**Exercise directions:**
Copy out precisely the line that holds "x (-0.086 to" and all the lines following it in the data, up to and including the last one, and no others.

**Available data:**
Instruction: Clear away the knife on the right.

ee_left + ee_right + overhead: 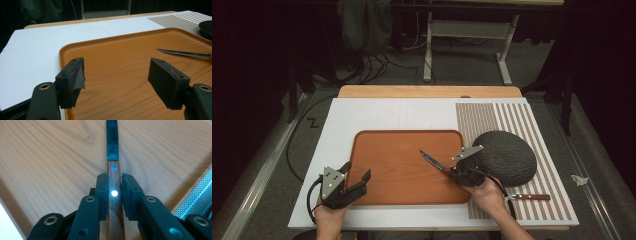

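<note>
Table first: a white board covers it, with a striped mat on the right side and an orange tray in the middle. Beside the tray, on the mat, sits a big dark melon. Over the tray's right part, the right gripper clamps a knife by its wooden handle, blade pointing across the tray. The left gripper hovers at the tray's left edge, jaws wide apart and empty. A second knife lies on the mat. My worry: the round melon could roll under the blade unless the free gripper steadies it.
</note>
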A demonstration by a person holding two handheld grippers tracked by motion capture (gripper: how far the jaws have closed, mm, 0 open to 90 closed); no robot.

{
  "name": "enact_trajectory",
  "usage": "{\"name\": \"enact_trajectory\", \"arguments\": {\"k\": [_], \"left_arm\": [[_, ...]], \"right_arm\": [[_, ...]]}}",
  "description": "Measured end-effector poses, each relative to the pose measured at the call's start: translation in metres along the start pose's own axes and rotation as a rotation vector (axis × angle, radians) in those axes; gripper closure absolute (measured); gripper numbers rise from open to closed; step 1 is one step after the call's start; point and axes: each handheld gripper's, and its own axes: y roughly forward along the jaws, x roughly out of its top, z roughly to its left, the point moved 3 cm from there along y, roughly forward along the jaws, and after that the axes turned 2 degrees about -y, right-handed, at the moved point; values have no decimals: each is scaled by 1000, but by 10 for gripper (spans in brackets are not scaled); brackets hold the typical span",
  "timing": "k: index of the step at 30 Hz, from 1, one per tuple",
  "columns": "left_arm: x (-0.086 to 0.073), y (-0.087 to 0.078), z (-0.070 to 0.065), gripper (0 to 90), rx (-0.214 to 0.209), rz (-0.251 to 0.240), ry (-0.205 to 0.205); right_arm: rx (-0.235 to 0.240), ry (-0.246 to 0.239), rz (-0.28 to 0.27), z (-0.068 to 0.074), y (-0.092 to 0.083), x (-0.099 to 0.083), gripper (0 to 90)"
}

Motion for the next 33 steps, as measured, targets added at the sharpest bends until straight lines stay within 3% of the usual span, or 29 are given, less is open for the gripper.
{"name": "enact_trajectory", "arguments": {"k": [14,18,23,28,33], "left_arm": [[0,0,0,296,-3,1,0],[0,0,0,296,-4,0,0],[0,0,0,296,-4,0,-1],[0,1,0,296,-2,1,0],[0,1,0,296,0,4,1]], "right_arm": [[-9,-15,24,4,7,-4,766],[-14,-18,25,4,6,-4,717],[-22,-16,-14,3,2,-2,679],[-11,-23,-71,4,-3,1,761],[9,-60,-90,10,-2,5,840]]}}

**Written answer:**
  "columns": "left_arm: x (-0.086 to 0.073), y (-0.087 to 0.078), z (-0.070 to 0.065), gripper (0 to 90), rx (-0.214 to 0.209), rz (-0.251 to 0.240), ry (-0.205 to 0.205); right_arm: rx (-0.235 to 0.240), ry (-0.246 to 0.239), rz (-0.28 to 0.27), z (-0.068 to 0.074), y (-0.092 to 0.083), x (-0.099 to 0.083), gripper (0 to 90)"
}

Motion for the next 33 steps, as measured, targets added at the sharpest bends until straight lines stay within 3% of the usual span, or 29 are given, less is open for the gripper.
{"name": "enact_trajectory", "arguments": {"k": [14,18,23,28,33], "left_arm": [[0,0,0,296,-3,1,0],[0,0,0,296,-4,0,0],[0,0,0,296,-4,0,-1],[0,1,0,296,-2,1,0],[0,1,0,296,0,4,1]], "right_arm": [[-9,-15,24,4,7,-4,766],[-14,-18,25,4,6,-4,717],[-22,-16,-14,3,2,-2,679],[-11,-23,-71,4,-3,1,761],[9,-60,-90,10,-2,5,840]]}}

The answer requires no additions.